All full step and a few fails

F2 R2 D' B' D' F R D' R L' F' U2 B D' U L2 F2 R B2 L B' R' F' B L

D2 U R2 B D' F' D F
y' L2 F R U R' U' R U R' U' F'
x2 R U R' U R U2 R'
U' L2 U R2 U R2 U' R2
x2 y' R U R' U' R' F R2 U' R' U' R U R' F'
U' y M' D' M
R2 U2 R2 U2 R2 U2
x2 y' U M' U2 M
U2 R U R' U' M' U R U' R'
AUF

I don't see this becoming a speed method


----------



## Xyphos (Aug 1, 2013)

isn't this just another belt method ?


----------



## stoic (Aug 1, 2013)

Xyphos said:


> isn't this just another belt method ?



Yup.


----------



## GaDiBo (Aug 1, 2013)

Username said:


> R2 U2 F' R' D2 B' L U' L F' L' F' D F2 R B' U2 R2 D' B' R2 F U' F U
> 
> R D' U L' U2 F'
> U R D' R D R F' M' U R' U' r' F R
> ...



Yay, this sound cool.
p.s: haha I've just got 17.26 with Down Edge skip (scramble only:U D' L' D2 R2 F L U' R L' B2 U D2 F2 D' R2 D2 L2 F2 R2 B2)



Username said:


> I don't see this becoming a speed method



Perhaps you may need more practice with my method and use the inspection-time to plan your equator and may be lookahead for step 2a.

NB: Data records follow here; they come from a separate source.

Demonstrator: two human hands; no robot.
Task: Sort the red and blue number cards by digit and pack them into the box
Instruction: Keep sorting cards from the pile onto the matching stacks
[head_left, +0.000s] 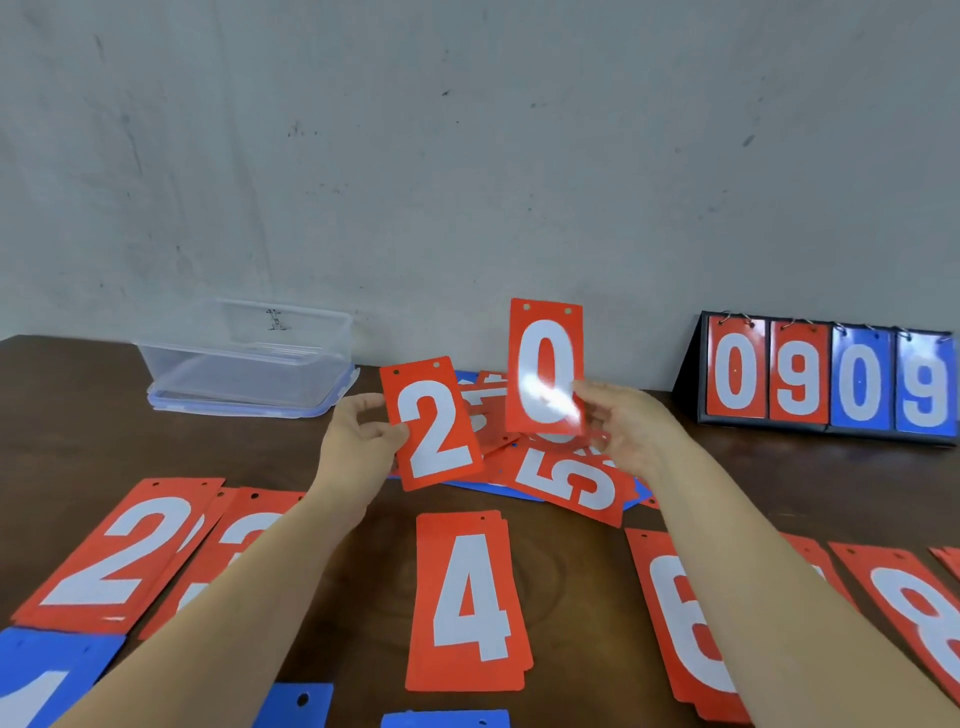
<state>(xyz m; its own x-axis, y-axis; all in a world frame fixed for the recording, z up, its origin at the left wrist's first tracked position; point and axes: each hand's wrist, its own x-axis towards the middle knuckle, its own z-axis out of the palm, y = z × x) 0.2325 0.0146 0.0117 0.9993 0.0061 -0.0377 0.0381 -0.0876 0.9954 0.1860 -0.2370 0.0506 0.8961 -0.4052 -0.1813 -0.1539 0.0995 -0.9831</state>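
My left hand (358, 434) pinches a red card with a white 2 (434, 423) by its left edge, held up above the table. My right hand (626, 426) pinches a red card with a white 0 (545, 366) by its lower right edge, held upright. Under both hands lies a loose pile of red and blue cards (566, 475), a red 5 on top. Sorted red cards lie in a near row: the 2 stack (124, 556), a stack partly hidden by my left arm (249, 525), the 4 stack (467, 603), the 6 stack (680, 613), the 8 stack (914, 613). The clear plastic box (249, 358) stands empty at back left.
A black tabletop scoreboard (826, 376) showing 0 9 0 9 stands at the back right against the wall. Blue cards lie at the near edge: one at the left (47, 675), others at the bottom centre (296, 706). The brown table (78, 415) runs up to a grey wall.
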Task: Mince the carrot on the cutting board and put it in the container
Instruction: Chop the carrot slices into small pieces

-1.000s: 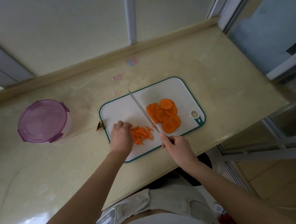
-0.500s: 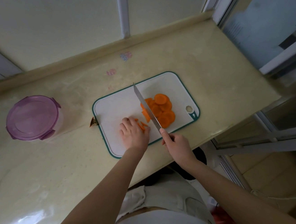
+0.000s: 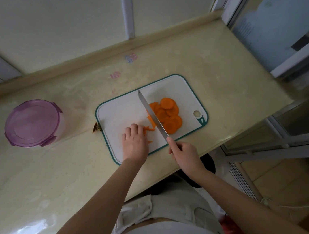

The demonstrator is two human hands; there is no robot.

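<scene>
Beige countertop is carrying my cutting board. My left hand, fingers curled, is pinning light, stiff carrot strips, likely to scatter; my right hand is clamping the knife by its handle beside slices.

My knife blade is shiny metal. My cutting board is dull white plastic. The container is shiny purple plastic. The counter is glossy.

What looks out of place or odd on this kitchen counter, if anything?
Only small things. A brown scrap lies on the counter, off the cutting board and against its left edge. The container has its purple lid on. Nothing looks spilled or broken.
</scene>
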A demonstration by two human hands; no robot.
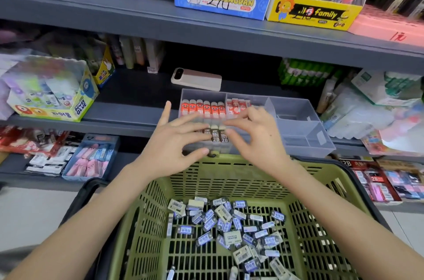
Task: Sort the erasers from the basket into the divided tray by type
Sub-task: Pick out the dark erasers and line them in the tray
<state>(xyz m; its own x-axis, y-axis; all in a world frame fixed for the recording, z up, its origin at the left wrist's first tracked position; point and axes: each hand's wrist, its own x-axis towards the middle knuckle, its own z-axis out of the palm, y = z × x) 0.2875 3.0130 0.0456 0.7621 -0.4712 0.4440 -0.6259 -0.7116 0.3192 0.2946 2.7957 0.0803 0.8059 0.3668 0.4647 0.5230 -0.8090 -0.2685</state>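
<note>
My left hand and right hand, fingers loosely spread, flank brown erasers marked "2B" in the tray.

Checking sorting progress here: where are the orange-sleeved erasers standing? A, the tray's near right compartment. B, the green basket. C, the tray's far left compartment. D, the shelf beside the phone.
C: the orange-sleeved erasers stand in a row in the far left compartment of the divided tray, just behind the brown 2B erasers.
</note>
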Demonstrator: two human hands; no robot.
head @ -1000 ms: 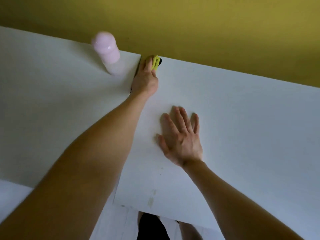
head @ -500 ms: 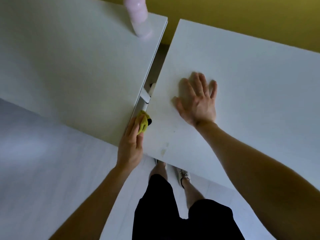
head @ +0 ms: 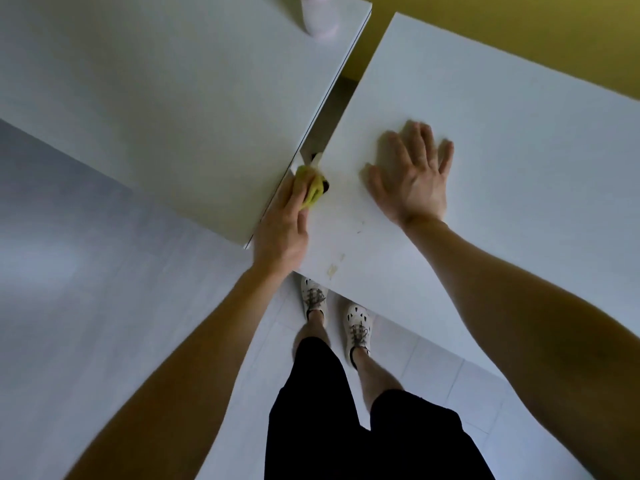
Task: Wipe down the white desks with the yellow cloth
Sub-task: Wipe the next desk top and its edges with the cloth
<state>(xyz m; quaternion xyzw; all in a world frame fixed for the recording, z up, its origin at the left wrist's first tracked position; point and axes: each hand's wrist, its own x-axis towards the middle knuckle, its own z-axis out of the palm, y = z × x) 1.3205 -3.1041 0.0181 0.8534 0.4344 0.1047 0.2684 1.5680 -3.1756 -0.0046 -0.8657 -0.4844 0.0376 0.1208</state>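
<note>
Right bench [head: 519, 150], largest exposure: the right hand [head: 412, 181] lies flat on its top, fingers [head: 420, 140] straight and spread, holding nothing, apparently bracing. If weight comes onto that palm while the other hand pushes at the side edge, the bench could shift and alter the gap [head: 341, 98] between the two tops; judged the main risk, since the left hand works in that gap. Left bench [head: 156, 116]: a pale bottle [head: 318, 19], blurred and cut off by the frame, stands at its far corner just beside the gap; a jolt to either bench could tip it over the edge. Left hand [head: 280, 230]: its fingers are closed on the yellow cloth [head: 310, 187], which is bunched into a small wad at the near end of the gap, against the right bench's side edge. A wad that small covers little surface and could slip from the grip down to the floor [head: 69, 271]. Yellowish marks [head: 332, 268] near the right bench's front edge lie apart from the cloth and may be passed over. Surroundings: a yellow wall [head: 519, 29] behind both benches; the person's white shoes [head: 358, 327] on the floor at the right bench's front corner. Obstructions: the bottle occupies part of the left bench, and the braced right hand covers part of the right one. A dark patch touching the cloth cannot be identified.
</note>
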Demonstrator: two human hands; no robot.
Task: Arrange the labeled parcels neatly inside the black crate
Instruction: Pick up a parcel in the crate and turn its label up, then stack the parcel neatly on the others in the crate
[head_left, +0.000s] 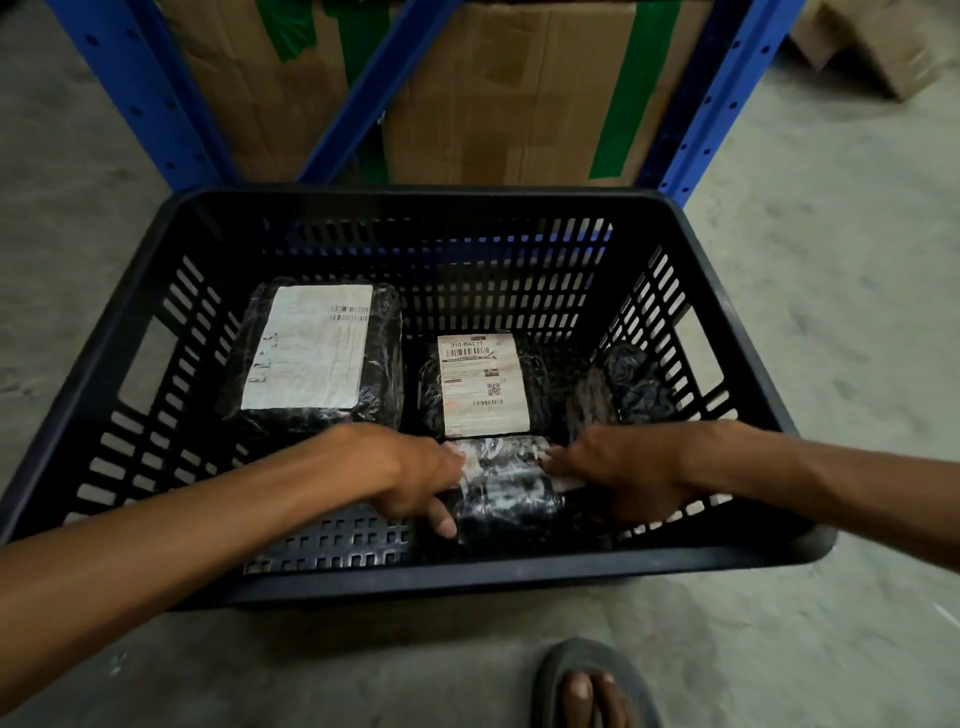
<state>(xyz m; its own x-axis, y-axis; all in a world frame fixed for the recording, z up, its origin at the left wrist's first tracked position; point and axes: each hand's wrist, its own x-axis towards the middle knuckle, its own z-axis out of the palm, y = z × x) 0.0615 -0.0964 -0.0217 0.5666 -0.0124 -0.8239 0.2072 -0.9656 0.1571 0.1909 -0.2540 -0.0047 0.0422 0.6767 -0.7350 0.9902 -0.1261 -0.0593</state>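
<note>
Parcels in black wrap lie inside black crate on concrete floor; large parcel at left, white label with barcodes, text too faint to read; middle parcel label reads "310-BAL17", with barcodes and QR code; crumpled unlabeled bundle at right; front parcel near crate's near wall, gripped at both ends by left hand and right hand; sandalled foot below crate.
</note>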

Yes thank Username a lot! Now the ECDU method sound that it has another efficient way to do step 2 that 2a: chasing all corners to the right face and then orient them, 2b: just pemute the corner.
This way you will spent more few move but you avoid all parity that could happen! Very cool!


----------



## uvafan (Aug 1, 2013)

Stop calling it ECDU, it's belt, and it has been proposed many, many times.


----------



## GaDiBo (Aug 1, 2013)

uvafan said:


> Stop calling it ECDU, it's belt, and it has been proposed many, many times.



It's on you. But with me, I'll call my method is ECDU with no problem, and with me, it's unique!


----------



## JasonK (Aug 1, 2013)

GaDiBo said:


> It's on you. But with me, I'll call my method is ECDU with no problem, and with me, it's unique!

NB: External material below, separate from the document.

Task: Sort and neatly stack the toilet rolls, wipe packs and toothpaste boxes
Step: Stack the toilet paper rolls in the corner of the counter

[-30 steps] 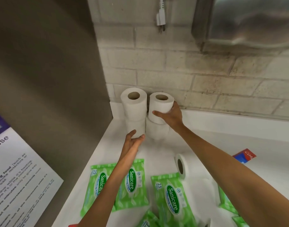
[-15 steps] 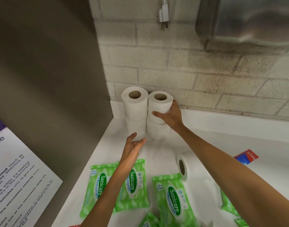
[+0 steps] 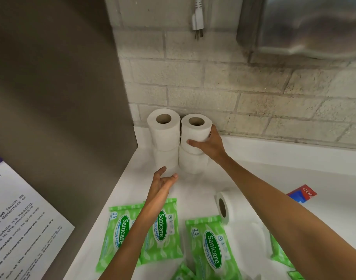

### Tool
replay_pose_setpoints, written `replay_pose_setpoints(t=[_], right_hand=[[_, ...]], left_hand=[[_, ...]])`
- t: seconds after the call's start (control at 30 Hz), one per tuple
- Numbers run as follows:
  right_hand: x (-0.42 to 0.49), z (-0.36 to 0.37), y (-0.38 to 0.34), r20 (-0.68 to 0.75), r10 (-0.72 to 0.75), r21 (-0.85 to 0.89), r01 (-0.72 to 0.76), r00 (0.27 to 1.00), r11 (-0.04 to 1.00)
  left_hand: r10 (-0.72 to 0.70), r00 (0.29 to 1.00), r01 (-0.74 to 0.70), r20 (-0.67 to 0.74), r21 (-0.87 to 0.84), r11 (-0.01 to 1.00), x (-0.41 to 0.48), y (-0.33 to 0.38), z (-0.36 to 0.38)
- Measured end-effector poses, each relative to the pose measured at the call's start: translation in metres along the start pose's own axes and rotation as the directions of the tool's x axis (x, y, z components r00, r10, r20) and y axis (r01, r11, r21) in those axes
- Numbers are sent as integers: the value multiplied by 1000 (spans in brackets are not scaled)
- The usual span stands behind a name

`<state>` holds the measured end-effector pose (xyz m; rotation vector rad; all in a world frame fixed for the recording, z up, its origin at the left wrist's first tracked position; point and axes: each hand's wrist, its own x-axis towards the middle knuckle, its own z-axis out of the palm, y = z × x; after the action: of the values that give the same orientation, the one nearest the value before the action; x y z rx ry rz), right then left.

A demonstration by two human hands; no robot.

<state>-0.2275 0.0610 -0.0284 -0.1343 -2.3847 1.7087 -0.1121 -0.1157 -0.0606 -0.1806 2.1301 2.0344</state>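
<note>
Wipe packs (image 3: 161,235), glossy green, lie under the left forearm. Left hand (image 3: 163,182) hovers with its fingers relaxed at the foot of a white two-roll stack (image 3: 165,142). Right hand (image 3: 209,144) grasps the top roll (image 3: 195,132) of the touching second stack. Near that forearm, a lone roll (image 3: 223,207) lies sideways.

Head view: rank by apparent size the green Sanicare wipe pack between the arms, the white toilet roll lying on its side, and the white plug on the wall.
1. Green Sanicare wipe pack: largest, but nearest the camera.
2. White toilet roll lying on its side.
3. White plug: smallest, though farthest.
</note>
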Motion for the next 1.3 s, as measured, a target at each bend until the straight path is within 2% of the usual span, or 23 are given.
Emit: replay_pose_setpoints(t=[0.17, 0.3, 0.47, 0.57, 0.67, 0.73, 0.9, 1.03, 1.13, 1.3], right_hand=[[-9, -9, -2, -11, 45, -33, -45, 999, 998], [-27, -30, -6, -46, 82, 49, -80, 996, 996], [-59, -69, 0, -74, 185, 95, -178, 980, 979], [-88, -94, 14, -79, 265, 139, -252, 961, 958], [-116, -114, 27, -141, 315, 162, -292, 938, 943], [-133, -126, 36, -185, 335, 155, -310, 924, 938], [-165, -147, 52, -237, 399, 224, -350, 886, 910], [-179, -157, 57, -214, 431, 278, -368, 877, 887], [-181, -162, 61, -194, 434, 289, -372, 880, 882], [-174, -157, 64, -159, 461, 295, -404, 873, 866]], left_hand=[[-3, 1000, 3, 12, 21, 1000, 2, 1, 6], [-11, 1000, 9, 29, 58, 998, 2, 5, 19], [15, 990, -44, 140, 205, 978, -8, 17, 48], [24, 973, -106, 231, 347, 932, -19, 22, 71], [62, 948, -223, 313, 511, 830, -28, 23, 93], [83, 925, -313, 370, 623, 716, -32, 21, 105], [62, 881, -467, 469, 842, 269, -34, 13, 133], [21, 879, -477, 476, 878, 29, -29, 6, 148], [19, 888, -457, 459, 888, -48, -26, 0, 157], [96, 903, -415, 420, 907, -66, -25, -8, 165]])
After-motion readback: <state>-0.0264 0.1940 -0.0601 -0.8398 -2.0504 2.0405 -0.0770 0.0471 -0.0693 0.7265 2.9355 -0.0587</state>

But it isn't unique, it's been invented and proposed numerous times by many different people.


----------



## Kirjava (Aug 1, 2013)

Let him think what he wants to think.

GaDiBo - congratulations! You have created this brand new method that has lots of potential for speed! I bet we see lots of the top cubers switching to this once people have found good algorithms for it for you. Also you should ignore the experienced cubers disagreeing with you because they obviously don't know what they're talking about.


----------



## GaDiBo (Aug 1, 2013)

JasonK said:


> But it isn't unique, it's been invented and proposed numerous times by many different people.



It's doesn't matter. My method was called ECDU any way.

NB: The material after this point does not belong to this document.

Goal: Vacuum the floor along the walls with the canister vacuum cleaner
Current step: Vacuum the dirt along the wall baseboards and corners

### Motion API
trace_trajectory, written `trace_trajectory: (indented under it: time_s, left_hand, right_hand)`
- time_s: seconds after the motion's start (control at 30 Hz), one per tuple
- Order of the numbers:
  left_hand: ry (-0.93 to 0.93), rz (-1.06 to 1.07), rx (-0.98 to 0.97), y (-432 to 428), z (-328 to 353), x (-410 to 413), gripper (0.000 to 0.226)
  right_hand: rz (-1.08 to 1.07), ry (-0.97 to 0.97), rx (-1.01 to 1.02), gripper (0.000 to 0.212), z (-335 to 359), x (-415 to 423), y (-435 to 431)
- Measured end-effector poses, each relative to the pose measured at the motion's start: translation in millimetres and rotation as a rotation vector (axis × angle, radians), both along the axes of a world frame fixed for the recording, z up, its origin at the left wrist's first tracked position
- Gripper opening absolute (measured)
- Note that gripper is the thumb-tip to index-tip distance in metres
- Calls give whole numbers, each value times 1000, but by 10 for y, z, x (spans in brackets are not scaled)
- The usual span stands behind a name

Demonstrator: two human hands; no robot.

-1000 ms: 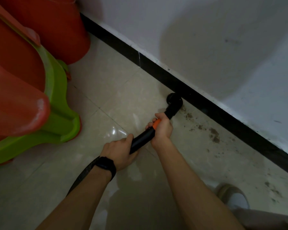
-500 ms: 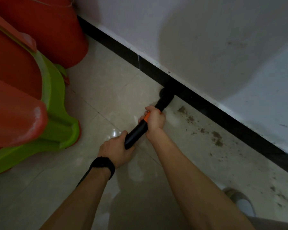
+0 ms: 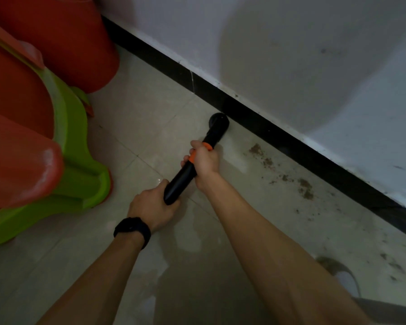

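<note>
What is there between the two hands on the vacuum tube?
In the head view, only a bare stretch of the black vacuum tube lies between the left hand and the right hand; nothing else covers it there.

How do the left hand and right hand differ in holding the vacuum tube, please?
The left hand grips the tube at its rear; the right hand grips at the orange ring, nearer the nozzle. The left wrist wears a black band; the right is bare. Both wrap the tube.
</note>
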State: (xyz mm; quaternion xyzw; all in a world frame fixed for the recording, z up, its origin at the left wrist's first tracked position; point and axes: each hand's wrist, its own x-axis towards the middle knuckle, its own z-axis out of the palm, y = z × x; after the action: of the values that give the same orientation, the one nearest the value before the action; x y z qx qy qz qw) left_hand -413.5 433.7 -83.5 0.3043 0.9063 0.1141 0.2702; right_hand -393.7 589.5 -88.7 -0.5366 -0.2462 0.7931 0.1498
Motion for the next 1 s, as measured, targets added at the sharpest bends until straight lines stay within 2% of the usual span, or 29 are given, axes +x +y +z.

p.s: for Moderator sorry about muti post, I'll care about this but please help me to merge if it not right, thank you alot.

Thank Username a lot to found a better way for step 2a, will avoid any kind of parity. For now, ECDU method will like this:

Step 1: Equator.
Step 2: Corners.
--2a: Chasing and Orient Corners.
--2b: Permute each Down and Up Corners Group.
Step 3: Down Edges.
Step 4: Up Edges.

Thank Kirjava to give me the encourage
Thanks all to give me all tips, I will develope my method for all

@Kirjava: "you forgot about edge parity!!!!!!!!!!!!!!!!!!!!!!!!!!!!!!!!!!!!!!!!" : please give me more information about edge parity, I never face that before, all solve of mine just finish by ELL. Visit the ELL printable page of Kungfoomanchu: http://www.kungfoomanchu.com/guides/ell.pdf

A resource of algs needed for my method, COLL/ELL printable page of Kungfoomanchu:
COLL: http://www.kungfoomanchu.com/guides/coll.pdf
ELL: http://www.kungfoomanchu.com/guides/ell.pdf
I think the most difficult of ECDU method is Step 2a, at this, if you have few experience then you will feel comfortable with this, if not, I think it's a quite hard for ECDU's beginner. By the way, all Step of Tiến's method is totally intuitive except Step 2b and Step 4 with a set of COLL/ELL algs I belive entire my method with practice will possible to speedsolving.


----------



## Kirjava (Aug 1, 2013)

you forgot about edge parity!!!!!!!!!!!!!!!!!!!!!!!!!!!!!!!!!!!!!!!!


----------



## mDiPalma (Aug 1, 2013)

This is not a regular belt method. So anybody who dismisses this as "another belt method" is misled. The only similarity is that the E layer is solved first.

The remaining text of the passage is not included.